Gut microbes and the brain: paradigm shift in neuroscience

Emeran A Mayer  1 Rob Knight  2 Sarkis K Mazmanian  3 John F Cryan  4 Kirsten Tillisch  5
Affiliations
Review

Gut microbes and the brain: paradigm shift in neuroscience

Emeran A Mayer et al. J Neurosci. .

Abstract

The discovery of the size and complexity of the human microbiome has resulted in an ongoing reevaluation of many concepts of health and disease, including diseases affecting the CNS. A growing body of preclinical literature has demonstrated bidirectional signaling between the brain and the gut microbiome, involving multiple neurocrine and endocrine signaling mechanisms.
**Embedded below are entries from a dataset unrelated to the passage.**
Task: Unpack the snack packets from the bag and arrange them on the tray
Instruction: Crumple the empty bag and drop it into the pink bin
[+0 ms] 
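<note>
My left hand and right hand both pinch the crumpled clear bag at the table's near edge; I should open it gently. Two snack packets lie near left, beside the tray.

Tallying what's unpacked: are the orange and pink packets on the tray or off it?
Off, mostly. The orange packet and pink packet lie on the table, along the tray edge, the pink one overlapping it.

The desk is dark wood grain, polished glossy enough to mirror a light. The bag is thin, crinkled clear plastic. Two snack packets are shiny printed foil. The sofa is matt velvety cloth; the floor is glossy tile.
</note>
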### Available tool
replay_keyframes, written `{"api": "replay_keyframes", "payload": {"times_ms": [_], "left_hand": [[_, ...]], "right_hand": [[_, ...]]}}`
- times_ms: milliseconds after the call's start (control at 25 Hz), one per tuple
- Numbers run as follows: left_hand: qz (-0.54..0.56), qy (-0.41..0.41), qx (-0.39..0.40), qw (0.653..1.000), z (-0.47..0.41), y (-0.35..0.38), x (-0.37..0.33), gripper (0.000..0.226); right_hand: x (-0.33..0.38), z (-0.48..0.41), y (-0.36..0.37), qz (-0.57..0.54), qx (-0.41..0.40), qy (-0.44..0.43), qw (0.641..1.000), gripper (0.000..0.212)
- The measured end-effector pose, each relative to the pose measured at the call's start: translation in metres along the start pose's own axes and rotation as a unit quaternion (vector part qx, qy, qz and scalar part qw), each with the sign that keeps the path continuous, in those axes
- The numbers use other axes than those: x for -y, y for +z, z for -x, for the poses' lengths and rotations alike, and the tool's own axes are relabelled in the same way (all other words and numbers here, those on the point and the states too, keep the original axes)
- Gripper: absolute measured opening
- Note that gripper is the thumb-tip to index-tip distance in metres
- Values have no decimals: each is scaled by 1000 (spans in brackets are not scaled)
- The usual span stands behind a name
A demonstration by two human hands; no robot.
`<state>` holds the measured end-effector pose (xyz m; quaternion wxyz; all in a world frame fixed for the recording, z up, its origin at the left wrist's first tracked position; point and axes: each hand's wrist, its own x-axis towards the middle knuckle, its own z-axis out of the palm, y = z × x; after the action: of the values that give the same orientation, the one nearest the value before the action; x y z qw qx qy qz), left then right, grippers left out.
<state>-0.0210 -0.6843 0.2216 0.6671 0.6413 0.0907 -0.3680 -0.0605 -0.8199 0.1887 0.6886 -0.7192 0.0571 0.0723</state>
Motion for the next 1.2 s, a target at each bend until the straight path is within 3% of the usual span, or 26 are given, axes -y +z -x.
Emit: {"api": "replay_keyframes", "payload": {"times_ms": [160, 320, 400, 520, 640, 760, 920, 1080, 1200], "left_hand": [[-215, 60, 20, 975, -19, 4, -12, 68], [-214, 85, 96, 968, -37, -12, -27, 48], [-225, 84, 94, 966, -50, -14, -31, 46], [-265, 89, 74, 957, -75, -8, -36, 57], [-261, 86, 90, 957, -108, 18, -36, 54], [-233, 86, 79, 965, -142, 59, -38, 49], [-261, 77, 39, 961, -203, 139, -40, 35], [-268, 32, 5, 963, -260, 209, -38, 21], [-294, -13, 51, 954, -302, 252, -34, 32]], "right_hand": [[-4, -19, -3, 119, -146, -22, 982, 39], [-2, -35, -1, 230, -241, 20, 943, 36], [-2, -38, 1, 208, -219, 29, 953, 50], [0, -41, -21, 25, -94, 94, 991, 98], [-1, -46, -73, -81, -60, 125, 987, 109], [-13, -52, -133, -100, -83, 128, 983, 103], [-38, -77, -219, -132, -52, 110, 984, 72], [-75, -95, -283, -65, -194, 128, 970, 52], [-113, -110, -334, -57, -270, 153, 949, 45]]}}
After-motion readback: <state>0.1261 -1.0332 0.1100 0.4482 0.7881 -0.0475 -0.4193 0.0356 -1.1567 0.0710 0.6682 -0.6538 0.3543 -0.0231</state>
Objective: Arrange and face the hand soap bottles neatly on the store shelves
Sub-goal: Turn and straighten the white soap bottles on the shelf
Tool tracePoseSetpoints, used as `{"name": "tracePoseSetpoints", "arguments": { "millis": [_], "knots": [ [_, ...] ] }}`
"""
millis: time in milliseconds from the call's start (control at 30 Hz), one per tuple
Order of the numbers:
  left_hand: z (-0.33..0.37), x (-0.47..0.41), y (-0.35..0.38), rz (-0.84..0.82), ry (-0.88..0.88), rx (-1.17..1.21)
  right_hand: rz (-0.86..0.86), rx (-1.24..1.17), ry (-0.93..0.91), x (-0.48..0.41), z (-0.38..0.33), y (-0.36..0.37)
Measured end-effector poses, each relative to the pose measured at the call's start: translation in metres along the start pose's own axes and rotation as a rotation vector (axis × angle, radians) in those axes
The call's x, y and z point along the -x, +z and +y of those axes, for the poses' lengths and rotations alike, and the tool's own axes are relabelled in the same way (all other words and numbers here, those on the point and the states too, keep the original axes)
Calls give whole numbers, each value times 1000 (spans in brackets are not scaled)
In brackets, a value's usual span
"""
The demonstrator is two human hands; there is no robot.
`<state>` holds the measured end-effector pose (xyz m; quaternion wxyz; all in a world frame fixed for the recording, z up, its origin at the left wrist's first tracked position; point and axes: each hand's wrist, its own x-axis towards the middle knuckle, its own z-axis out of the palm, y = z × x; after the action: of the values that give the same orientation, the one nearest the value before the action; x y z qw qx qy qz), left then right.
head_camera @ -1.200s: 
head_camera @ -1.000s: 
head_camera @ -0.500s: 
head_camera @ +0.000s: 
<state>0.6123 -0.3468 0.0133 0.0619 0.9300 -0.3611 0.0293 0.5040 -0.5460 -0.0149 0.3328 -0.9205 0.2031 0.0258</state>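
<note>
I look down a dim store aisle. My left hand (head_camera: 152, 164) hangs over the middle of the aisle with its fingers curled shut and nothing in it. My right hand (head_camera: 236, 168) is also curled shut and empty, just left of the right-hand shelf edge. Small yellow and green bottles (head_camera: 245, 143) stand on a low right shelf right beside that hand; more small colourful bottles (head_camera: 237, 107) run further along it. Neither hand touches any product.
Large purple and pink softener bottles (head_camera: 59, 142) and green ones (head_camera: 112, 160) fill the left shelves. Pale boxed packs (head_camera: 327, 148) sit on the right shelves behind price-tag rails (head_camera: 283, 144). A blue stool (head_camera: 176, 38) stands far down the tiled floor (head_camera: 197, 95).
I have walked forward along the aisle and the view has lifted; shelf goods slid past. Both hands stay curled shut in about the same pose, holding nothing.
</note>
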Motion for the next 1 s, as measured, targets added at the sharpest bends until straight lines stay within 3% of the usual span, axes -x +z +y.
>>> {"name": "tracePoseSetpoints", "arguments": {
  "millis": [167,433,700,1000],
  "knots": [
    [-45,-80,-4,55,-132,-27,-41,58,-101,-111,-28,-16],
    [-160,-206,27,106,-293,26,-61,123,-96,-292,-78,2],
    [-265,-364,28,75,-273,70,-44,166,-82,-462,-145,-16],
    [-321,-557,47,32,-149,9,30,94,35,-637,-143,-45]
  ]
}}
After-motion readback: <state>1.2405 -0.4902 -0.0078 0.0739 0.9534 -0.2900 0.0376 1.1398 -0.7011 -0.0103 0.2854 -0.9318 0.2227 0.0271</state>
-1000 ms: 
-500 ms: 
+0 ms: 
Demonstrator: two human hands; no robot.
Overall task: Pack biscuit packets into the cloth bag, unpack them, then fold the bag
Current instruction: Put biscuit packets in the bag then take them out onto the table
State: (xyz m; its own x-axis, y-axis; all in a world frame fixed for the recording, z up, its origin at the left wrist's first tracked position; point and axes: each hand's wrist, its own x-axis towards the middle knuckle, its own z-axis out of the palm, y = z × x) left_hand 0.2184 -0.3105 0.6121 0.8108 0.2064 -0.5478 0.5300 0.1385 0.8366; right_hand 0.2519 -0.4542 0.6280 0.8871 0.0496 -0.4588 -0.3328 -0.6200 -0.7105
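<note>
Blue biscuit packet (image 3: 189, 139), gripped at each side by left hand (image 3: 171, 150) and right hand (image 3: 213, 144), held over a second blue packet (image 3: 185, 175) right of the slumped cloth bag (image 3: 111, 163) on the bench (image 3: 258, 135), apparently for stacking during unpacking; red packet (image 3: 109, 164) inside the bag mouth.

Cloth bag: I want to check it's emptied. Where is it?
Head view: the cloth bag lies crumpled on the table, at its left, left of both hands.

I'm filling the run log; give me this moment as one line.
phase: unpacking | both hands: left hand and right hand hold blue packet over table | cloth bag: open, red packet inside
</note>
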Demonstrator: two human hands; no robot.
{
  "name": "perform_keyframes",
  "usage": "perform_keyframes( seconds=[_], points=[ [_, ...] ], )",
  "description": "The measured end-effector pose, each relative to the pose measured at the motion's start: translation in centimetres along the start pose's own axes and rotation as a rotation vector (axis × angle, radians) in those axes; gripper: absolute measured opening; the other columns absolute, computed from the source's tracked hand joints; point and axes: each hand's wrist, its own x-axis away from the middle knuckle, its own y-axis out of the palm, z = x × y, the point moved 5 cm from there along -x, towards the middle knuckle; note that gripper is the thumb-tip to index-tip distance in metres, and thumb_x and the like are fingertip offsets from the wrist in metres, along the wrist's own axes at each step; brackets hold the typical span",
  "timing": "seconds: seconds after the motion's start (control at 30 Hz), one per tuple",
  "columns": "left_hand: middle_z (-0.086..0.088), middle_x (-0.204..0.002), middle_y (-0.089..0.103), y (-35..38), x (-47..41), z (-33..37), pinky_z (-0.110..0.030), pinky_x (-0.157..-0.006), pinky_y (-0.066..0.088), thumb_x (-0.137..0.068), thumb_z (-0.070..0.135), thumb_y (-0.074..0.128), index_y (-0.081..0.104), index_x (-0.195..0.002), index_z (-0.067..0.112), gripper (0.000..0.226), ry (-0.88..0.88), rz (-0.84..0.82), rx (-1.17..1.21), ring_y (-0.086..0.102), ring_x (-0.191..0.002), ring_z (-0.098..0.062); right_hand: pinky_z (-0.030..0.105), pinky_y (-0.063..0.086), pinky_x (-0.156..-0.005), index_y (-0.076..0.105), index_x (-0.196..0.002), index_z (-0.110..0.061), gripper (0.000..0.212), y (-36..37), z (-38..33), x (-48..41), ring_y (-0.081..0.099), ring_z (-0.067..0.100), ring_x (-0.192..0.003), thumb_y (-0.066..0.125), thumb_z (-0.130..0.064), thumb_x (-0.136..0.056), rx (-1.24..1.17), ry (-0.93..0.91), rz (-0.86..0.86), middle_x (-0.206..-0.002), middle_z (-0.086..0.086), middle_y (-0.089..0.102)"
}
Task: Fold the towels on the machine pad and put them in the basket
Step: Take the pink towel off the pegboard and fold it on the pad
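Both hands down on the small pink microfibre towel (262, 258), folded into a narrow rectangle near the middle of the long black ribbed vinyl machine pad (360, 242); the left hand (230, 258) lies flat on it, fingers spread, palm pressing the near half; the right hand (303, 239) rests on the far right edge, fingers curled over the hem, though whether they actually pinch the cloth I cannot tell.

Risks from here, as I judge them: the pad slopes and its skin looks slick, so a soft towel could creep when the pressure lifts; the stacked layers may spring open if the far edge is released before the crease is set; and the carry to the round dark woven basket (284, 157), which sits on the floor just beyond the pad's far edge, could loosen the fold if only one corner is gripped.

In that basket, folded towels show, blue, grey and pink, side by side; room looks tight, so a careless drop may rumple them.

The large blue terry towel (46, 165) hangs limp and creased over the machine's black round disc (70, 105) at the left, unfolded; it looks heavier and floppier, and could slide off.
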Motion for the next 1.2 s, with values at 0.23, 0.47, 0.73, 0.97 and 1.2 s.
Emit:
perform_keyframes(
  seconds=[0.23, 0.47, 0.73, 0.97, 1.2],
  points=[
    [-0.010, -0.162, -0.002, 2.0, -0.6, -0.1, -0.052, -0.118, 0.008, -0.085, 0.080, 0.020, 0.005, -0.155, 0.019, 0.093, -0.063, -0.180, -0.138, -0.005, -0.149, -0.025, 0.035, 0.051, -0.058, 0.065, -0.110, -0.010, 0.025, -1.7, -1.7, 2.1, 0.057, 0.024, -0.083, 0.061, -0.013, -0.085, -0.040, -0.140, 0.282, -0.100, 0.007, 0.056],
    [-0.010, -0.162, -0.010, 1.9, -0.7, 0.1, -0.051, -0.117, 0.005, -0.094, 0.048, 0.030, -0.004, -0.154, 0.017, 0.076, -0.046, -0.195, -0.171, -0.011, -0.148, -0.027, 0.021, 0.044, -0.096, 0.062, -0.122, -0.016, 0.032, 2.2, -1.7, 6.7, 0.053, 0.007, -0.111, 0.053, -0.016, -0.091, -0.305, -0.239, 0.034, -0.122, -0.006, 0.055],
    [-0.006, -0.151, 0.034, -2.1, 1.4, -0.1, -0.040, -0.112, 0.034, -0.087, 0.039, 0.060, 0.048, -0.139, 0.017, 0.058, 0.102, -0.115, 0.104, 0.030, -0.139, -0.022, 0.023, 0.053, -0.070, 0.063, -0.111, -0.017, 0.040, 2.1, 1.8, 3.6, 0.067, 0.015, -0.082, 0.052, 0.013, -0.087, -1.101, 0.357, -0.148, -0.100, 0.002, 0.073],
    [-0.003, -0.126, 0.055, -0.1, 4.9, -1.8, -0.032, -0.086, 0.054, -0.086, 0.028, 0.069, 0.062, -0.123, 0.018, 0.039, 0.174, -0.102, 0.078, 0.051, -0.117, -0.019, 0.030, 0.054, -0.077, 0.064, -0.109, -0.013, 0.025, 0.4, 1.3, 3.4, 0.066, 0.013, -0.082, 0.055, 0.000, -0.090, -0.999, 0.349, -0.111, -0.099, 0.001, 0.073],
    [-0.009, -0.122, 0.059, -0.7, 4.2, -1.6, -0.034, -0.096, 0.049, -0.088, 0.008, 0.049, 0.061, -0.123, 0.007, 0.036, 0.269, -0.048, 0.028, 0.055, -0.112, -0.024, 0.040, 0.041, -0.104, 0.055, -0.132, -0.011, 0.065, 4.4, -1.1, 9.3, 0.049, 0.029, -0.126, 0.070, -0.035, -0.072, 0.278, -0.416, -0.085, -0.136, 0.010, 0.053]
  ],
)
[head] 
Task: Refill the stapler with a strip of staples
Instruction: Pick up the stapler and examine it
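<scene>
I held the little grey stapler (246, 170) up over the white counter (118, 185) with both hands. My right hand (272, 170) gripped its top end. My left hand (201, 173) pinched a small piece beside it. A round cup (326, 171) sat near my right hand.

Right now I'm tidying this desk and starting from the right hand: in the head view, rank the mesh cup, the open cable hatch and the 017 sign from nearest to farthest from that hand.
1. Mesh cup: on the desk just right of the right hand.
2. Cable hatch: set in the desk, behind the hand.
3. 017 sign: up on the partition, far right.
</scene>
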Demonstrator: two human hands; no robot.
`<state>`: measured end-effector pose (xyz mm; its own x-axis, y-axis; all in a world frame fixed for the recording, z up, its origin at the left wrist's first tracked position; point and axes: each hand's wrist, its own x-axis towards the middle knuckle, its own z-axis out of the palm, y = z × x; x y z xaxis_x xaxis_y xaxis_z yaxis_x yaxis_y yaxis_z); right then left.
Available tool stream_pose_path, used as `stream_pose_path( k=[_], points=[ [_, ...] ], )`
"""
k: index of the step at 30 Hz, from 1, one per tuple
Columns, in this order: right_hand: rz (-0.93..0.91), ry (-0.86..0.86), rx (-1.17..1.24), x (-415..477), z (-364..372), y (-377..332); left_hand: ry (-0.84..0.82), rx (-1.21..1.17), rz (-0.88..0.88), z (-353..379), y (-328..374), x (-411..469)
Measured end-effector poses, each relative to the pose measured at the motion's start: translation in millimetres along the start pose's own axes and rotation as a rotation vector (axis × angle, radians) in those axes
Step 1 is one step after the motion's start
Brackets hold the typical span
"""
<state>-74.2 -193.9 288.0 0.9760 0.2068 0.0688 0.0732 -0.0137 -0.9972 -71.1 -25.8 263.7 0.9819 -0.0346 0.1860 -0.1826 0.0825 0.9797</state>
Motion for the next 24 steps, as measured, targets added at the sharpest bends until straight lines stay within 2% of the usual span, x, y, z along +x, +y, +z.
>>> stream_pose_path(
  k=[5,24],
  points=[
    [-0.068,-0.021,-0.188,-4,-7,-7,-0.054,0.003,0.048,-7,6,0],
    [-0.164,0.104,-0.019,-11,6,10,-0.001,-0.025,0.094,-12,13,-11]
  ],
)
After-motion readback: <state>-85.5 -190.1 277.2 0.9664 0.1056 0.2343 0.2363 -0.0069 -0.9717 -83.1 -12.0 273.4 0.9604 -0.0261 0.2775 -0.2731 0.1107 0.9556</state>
While psychological and physical stressors can affect the composition and metabolic activity of the gut microbiota, experimental changes to the gut microbiome can affect emotional behavior and related brain systems. These findings have resulted in speculation that alterations in the gut microbiome may play a pathophysiological role in human brain diseases, including autism spectrum disorder, anxiety, depression, and chronic pain. Ongoing large-scale population-based studies of the gut microbiome and brain imaging studies looking at the effect of gut microbiome modulation on brain responses to emotion-related stimuli are seeking to validate these speculations. This article is a summary of emerging topics covered in a symposium and is not meant to be a comprehensive review of the subject.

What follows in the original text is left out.